---------- DATASET EXTRACT ----------

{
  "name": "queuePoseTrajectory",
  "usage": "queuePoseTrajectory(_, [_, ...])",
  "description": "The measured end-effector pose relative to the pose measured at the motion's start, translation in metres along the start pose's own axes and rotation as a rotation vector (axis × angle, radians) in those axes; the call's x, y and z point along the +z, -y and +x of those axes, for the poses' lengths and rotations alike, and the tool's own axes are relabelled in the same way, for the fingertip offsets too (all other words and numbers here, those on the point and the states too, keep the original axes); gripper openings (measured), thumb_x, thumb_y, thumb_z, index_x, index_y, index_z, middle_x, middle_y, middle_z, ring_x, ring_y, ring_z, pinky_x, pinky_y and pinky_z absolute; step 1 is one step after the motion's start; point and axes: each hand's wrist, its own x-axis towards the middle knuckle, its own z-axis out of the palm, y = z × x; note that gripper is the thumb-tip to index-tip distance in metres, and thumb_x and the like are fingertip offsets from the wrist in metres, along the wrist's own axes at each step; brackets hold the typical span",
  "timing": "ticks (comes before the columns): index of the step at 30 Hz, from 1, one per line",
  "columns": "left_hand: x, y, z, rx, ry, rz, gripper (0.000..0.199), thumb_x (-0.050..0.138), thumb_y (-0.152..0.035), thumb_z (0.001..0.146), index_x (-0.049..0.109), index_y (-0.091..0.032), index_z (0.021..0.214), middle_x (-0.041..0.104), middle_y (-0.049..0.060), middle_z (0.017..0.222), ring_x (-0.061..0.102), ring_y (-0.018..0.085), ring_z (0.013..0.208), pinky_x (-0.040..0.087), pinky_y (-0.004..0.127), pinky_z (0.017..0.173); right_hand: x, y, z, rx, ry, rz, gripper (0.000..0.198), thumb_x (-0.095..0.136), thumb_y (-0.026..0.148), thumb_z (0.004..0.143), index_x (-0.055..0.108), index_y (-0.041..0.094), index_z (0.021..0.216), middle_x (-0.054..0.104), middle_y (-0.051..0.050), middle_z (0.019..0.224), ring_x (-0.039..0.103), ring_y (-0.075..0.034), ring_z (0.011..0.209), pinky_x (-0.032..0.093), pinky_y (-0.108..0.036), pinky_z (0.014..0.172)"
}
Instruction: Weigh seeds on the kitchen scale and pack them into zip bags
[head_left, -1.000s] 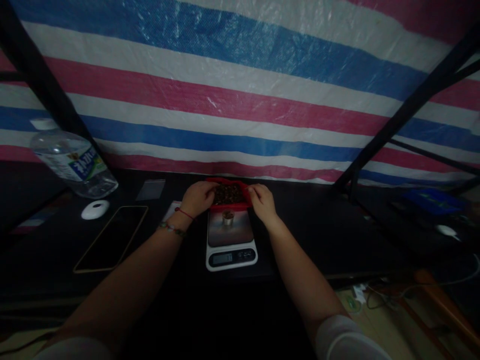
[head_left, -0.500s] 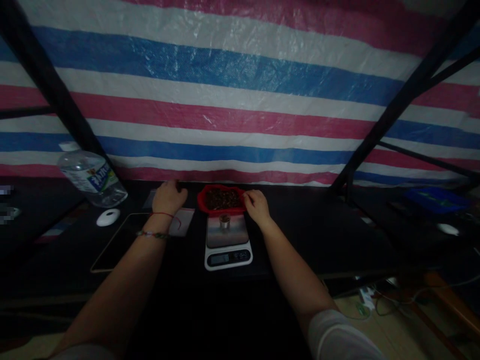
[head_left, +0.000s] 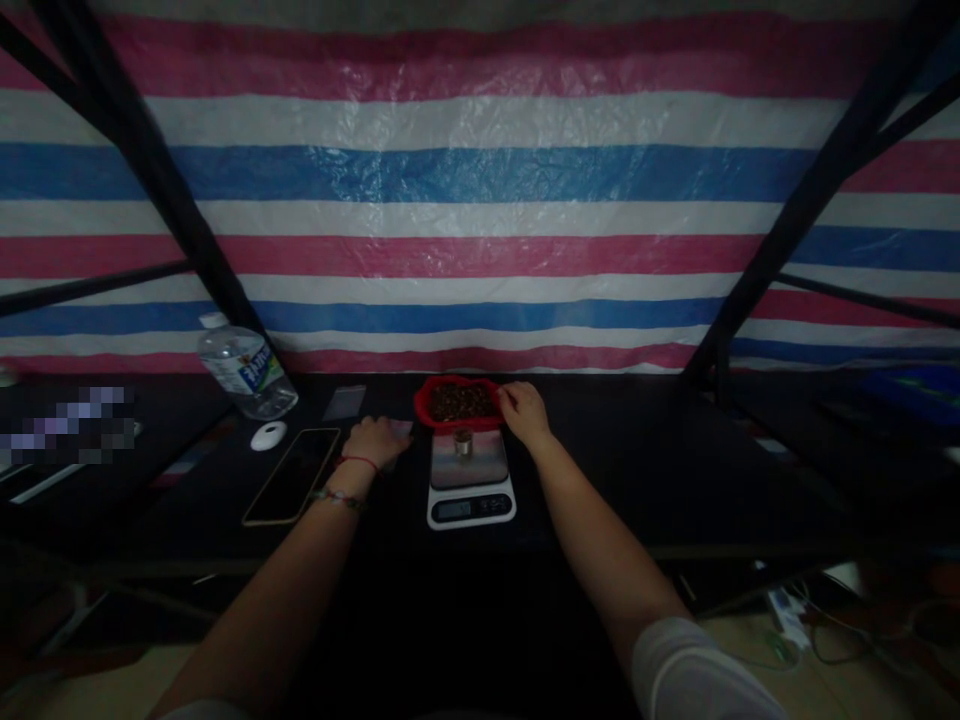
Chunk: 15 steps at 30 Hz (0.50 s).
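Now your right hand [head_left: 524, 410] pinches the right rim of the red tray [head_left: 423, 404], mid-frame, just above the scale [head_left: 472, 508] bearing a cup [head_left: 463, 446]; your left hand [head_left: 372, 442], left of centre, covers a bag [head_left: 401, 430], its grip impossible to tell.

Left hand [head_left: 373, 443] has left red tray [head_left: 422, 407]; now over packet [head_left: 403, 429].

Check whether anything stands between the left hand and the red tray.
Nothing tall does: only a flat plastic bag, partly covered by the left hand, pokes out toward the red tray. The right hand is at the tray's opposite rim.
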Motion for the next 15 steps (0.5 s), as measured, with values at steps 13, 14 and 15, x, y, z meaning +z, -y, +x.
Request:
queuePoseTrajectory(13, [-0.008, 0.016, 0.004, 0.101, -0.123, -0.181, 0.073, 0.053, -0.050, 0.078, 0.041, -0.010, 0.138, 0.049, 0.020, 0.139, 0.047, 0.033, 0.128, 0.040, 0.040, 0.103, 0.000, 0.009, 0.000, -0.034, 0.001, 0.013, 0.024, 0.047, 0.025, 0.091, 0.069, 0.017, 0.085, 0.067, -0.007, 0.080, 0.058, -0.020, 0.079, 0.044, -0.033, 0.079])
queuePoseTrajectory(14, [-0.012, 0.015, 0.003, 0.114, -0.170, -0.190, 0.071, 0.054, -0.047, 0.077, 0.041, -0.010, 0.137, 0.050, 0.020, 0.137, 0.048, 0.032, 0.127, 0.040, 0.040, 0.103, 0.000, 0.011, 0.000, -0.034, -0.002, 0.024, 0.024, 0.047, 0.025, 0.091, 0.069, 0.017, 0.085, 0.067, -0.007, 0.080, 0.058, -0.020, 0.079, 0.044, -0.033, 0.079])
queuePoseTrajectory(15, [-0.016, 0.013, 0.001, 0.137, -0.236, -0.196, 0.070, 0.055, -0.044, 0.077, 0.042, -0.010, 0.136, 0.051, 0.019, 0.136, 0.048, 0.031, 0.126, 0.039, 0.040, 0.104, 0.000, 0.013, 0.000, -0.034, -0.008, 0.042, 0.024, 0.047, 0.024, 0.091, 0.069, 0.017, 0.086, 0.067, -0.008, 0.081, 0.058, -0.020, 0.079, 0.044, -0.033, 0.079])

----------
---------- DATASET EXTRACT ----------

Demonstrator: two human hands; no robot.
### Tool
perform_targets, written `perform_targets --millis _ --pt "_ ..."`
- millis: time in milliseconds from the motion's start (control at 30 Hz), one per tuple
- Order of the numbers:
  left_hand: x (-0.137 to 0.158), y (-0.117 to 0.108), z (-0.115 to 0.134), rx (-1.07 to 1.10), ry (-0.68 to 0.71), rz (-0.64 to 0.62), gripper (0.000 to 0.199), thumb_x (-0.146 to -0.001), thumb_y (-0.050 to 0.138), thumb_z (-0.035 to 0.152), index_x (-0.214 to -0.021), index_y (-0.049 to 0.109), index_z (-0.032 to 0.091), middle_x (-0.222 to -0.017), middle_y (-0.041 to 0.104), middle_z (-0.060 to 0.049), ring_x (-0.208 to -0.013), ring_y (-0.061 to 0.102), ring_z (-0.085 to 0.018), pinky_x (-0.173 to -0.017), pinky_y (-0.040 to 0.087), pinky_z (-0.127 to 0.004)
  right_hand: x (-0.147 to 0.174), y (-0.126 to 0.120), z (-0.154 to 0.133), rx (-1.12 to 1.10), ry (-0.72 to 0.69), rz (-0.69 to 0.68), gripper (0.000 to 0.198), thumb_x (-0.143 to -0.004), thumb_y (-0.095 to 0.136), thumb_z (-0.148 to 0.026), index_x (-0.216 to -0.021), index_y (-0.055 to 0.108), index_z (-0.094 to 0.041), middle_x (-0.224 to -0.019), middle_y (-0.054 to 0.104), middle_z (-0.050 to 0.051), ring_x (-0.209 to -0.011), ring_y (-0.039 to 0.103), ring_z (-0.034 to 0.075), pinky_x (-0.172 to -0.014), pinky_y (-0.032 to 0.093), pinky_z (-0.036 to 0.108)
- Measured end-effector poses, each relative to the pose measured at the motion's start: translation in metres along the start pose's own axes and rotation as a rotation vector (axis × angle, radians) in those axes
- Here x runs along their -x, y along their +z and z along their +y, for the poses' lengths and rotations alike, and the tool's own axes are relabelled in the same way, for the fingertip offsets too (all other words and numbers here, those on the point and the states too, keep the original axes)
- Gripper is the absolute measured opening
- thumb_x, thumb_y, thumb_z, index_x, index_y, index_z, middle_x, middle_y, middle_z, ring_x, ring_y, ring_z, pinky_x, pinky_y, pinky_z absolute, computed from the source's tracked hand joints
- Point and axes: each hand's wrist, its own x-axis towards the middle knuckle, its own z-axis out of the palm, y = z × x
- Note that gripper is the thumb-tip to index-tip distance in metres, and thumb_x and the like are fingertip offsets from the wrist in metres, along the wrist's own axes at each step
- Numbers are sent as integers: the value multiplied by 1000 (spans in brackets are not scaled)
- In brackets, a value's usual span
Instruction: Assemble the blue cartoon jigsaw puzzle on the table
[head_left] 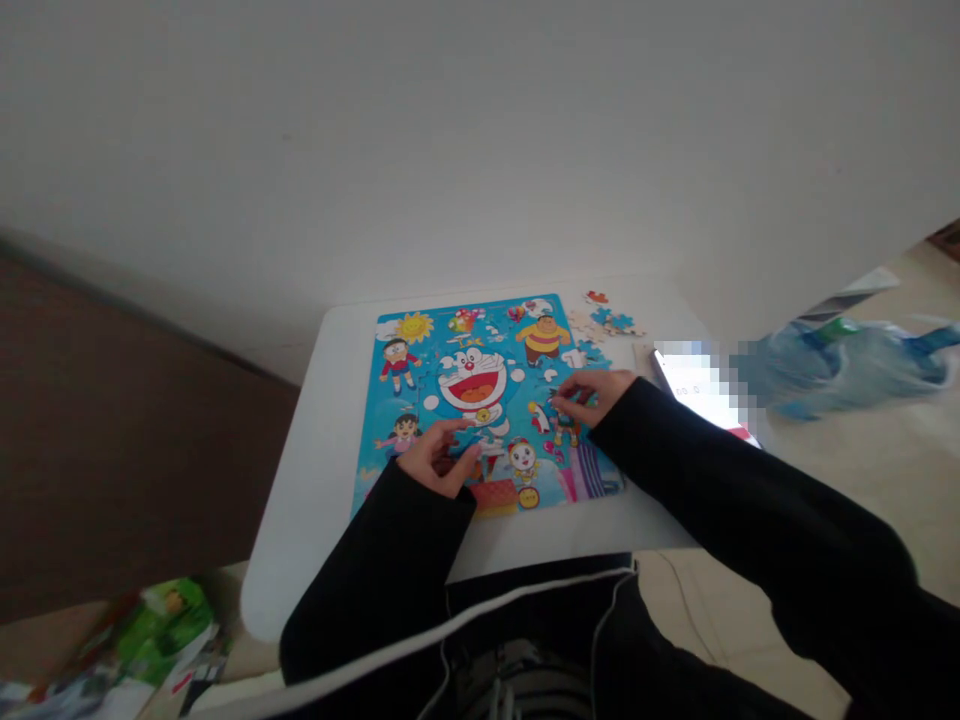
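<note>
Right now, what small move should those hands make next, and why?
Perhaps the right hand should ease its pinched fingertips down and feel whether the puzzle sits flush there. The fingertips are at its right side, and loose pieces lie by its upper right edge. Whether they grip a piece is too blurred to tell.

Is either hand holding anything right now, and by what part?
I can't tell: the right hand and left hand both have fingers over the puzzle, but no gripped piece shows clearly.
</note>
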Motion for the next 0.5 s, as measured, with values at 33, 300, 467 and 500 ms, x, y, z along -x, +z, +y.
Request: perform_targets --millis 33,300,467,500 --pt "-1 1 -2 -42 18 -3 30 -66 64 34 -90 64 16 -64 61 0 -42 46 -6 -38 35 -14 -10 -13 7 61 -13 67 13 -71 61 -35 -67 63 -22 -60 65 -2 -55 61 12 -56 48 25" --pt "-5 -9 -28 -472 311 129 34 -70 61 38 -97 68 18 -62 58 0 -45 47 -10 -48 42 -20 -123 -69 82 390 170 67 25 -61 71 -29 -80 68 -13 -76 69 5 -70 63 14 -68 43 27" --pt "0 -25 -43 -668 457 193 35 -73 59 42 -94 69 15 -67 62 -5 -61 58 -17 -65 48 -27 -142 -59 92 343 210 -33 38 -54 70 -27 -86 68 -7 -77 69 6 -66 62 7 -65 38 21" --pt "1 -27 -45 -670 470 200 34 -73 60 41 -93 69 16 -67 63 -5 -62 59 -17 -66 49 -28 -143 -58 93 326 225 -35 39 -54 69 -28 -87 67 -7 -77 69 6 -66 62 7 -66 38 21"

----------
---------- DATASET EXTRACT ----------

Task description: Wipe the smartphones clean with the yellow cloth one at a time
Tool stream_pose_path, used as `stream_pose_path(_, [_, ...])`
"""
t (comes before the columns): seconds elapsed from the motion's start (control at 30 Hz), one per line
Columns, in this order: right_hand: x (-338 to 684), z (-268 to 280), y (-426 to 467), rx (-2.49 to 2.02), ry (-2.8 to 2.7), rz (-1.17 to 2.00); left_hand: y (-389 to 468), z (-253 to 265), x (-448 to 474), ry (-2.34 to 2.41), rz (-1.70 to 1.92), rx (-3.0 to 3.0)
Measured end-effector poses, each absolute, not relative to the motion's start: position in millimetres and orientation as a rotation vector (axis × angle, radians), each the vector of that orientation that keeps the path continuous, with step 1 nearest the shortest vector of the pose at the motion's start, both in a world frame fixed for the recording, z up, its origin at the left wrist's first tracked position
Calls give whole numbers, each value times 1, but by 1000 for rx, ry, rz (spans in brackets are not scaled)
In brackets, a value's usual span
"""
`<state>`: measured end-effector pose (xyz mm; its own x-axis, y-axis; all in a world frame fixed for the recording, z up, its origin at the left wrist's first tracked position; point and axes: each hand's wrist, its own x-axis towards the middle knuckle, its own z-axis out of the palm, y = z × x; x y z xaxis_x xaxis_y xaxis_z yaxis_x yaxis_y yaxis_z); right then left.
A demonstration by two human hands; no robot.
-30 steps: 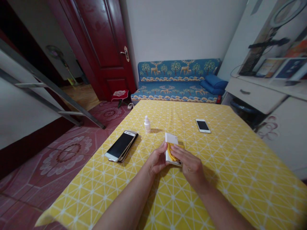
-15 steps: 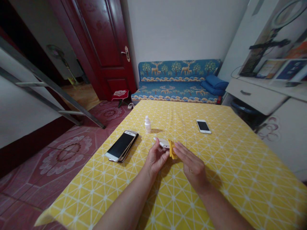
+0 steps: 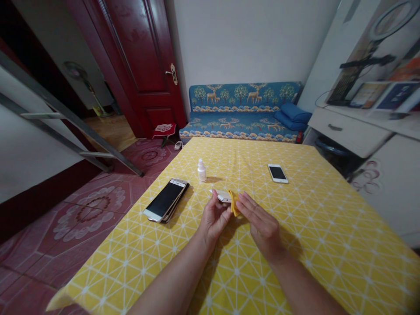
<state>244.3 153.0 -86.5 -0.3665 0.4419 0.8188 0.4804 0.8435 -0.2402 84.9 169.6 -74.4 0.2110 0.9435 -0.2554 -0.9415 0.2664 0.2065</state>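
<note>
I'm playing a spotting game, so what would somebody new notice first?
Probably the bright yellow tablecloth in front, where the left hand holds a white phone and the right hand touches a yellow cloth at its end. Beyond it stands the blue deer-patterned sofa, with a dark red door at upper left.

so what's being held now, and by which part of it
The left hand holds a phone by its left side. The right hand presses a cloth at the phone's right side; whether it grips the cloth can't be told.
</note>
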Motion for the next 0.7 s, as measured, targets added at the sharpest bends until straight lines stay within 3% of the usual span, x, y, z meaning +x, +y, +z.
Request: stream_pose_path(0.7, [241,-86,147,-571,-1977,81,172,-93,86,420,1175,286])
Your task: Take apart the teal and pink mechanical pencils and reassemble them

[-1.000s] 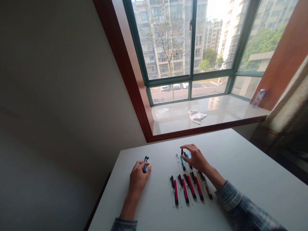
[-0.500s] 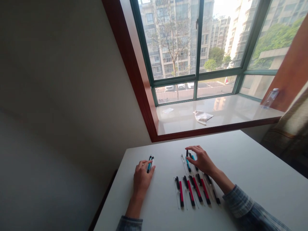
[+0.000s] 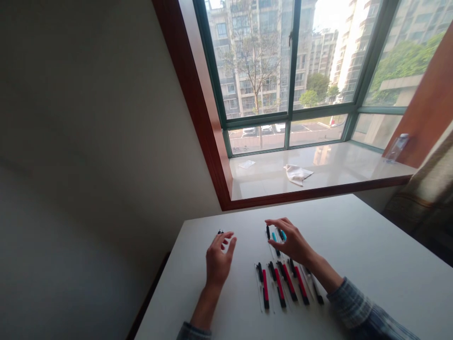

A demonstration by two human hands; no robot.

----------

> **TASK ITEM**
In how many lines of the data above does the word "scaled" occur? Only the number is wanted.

> **TASK RESULT**
2